= GIVEN ENTRIES =

- Opening Delimiter -

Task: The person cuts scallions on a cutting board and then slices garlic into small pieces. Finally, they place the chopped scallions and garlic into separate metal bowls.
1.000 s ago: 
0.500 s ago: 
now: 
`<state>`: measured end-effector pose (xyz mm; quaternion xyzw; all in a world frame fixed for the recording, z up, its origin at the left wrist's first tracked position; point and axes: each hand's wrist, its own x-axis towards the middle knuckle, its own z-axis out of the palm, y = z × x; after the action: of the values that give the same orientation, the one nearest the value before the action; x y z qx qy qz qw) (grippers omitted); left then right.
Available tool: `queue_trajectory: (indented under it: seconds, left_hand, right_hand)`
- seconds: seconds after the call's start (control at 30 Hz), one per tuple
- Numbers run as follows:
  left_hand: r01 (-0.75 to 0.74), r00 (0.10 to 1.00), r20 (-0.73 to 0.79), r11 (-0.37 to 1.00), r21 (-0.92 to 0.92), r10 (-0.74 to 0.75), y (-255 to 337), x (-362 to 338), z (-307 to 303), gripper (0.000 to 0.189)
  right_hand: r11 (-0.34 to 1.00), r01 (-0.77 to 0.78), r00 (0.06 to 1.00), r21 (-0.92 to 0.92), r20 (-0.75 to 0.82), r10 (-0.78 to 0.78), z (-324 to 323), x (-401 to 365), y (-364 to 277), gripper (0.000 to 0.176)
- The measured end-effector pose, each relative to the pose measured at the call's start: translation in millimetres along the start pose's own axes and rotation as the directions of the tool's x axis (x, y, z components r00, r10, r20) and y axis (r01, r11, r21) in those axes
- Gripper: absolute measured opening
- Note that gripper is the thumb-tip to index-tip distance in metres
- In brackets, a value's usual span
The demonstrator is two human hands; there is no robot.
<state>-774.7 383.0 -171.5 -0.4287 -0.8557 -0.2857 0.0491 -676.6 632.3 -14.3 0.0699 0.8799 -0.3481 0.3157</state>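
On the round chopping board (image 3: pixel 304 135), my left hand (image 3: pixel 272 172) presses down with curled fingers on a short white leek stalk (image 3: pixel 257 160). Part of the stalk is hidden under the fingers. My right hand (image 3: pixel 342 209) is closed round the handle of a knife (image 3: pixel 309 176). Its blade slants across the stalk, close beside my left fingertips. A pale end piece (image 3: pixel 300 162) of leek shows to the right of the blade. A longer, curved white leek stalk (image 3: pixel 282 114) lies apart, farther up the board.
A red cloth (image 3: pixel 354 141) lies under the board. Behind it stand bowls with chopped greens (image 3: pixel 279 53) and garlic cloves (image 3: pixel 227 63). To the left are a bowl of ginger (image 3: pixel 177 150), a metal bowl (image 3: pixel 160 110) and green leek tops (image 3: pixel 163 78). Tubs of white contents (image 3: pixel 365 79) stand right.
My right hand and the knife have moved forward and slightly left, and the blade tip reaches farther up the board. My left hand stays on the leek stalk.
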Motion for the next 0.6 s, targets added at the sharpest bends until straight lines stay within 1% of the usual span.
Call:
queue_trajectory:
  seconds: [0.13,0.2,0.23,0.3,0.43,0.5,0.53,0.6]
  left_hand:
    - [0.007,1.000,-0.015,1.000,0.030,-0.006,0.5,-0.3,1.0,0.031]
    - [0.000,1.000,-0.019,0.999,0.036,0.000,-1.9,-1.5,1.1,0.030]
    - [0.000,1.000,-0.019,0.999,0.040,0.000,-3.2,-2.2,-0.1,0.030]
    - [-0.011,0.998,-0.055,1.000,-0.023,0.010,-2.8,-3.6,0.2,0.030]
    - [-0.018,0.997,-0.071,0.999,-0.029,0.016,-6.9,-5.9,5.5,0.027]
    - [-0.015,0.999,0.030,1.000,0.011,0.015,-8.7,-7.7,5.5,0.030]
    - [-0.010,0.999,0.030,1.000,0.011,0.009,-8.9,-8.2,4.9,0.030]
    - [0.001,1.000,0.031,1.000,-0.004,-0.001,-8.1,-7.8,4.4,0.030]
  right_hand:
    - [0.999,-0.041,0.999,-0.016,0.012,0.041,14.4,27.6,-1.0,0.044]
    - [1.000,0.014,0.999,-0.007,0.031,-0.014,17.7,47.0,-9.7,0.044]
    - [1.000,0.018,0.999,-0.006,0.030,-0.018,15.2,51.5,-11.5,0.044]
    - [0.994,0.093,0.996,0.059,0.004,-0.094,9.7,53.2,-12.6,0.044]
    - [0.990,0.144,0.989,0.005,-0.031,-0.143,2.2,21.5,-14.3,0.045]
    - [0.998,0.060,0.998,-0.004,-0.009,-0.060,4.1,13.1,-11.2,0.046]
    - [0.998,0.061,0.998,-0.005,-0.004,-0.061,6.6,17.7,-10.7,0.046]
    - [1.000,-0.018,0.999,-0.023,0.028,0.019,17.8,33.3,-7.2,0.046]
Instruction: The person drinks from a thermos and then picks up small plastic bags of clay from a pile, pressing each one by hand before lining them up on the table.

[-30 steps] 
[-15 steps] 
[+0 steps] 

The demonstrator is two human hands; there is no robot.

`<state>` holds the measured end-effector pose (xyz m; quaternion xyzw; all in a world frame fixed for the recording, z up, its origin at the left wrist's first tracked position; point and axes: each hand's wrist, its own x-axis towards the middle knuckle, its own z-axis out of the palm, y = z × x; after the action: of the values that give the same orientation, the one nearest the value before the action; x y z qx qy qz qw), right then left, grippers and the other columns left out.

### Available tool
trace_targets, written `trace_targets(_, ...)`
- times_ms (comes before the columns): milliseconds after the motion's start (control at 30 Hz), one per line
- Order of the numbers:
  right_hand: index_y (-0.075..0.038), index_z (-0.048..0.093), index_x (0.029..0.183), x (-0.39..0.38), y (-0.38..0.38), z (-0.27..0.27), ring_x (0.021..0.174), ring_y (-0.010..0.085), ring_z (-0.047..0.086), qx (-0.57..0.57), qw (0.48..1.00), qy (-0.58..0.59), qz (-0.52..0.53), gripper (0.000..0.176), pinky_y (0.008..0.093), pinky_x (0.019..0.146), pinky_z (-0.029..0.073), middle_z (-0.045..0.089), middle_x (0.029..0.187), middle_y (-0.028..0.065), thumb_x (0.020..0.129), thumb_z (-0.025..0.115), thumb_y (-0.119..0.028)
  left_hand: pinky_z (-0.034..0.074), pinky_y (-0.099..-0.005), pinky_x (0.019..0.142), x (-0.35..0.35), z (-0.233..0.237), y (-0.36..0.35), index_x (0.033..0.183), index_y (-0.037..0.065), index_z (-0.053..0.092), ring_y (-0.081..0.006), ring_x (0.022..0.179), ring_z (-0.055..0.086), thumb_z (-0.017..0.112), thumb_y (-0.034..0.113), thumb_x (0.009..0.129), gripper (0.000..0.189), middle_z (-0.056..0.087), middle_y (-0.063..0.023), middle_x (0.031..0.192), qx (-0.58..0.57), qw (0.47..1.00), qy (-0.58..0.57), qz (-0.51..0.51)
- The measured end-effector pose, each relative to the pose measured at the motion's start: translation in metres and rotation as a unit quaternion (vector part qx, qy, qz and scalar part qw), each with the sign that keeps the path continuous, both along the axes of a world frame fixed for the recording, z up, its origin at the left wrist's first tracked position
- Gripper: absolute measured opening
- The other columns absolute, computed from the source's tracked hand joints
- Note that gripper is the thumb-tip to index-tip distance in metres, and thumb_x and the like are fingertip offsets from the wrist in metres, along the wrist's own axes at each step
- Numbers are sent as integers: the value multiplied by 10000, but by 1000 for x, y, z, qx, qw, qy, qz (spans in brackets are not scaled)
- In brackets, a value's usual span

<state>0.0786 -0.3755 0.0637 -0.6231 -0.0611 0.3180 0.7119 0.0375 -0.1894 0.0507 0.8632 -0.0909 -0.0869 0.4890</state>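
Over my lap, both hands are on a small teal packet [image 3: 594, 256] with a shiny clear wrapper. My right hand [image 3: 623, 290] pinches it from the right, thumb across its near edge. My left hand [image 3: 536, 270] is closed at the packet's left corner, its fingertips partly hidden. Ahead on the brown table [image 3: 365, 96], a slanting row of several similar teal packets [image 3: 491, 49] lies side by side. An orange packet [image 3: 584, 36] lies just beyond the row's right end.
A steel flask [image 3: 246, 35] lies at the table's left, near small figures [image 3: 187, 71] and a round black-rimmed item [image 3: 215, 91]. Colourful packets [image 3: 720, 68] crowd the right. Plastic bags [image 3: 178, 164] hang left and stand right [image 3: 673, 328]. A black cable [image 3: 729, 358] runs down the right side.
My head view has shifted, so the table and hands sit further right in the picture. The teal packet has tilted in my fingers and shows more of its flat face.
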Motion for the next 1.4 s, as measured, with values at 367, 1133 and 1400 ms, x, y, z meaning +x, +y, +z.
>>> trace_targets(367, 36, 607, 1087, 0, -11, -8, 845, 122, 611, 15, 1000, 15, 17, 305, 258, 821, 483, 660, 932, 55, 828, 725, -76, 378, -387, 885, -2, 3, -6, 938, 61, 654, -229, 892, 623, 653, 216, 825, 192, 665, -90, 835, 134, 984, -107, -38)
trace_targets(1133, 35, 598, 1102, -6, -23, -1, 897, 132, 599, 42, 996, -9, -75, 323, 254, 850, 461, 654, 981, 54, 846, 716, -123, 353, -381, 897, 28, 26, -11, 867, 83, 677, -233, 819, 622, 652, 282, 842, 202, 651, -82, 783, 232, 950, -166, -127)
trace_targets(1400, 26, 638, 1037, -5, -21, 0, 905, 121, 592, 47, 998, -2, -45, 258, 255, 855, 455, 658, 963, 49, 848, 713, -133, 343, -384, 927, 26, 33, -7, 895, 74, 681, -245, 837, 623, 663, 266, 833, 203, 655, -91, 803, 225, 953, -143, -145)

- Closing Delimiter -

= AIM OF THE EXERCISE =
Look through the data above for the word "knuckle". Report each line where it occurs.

= REPLY =
`<state>`: measured end-effector pose (xyz mm; quaternion xyzw; all in a world frame fixed for the recording, z up, its origin at the left wrist's first tracked position; point and axes: each hand's wrist, its own x-axis towards the middle knuckle, its own z-axis out of the palm, y = z × x; after the action: of the values that give the same orientation, the one nearest the value before the action; x y z qx qy qz qw) (grippers omitted); left then right.
`<state>` holds the measured end-effector pose (xyz m; quaternion xyzw; all in a world frame fixed for the recording, z up, its origin at the left wrist's first tracked position; point and axes: each hand's wrist, its own x-axis towards the middle knuckle, its own z-axis out of the palm, y = z × x; after the action: of the values that give the same orientation, the one nearest the value before the action; x y z qx qy qz qw), right then left, grippers and the other columns left out.

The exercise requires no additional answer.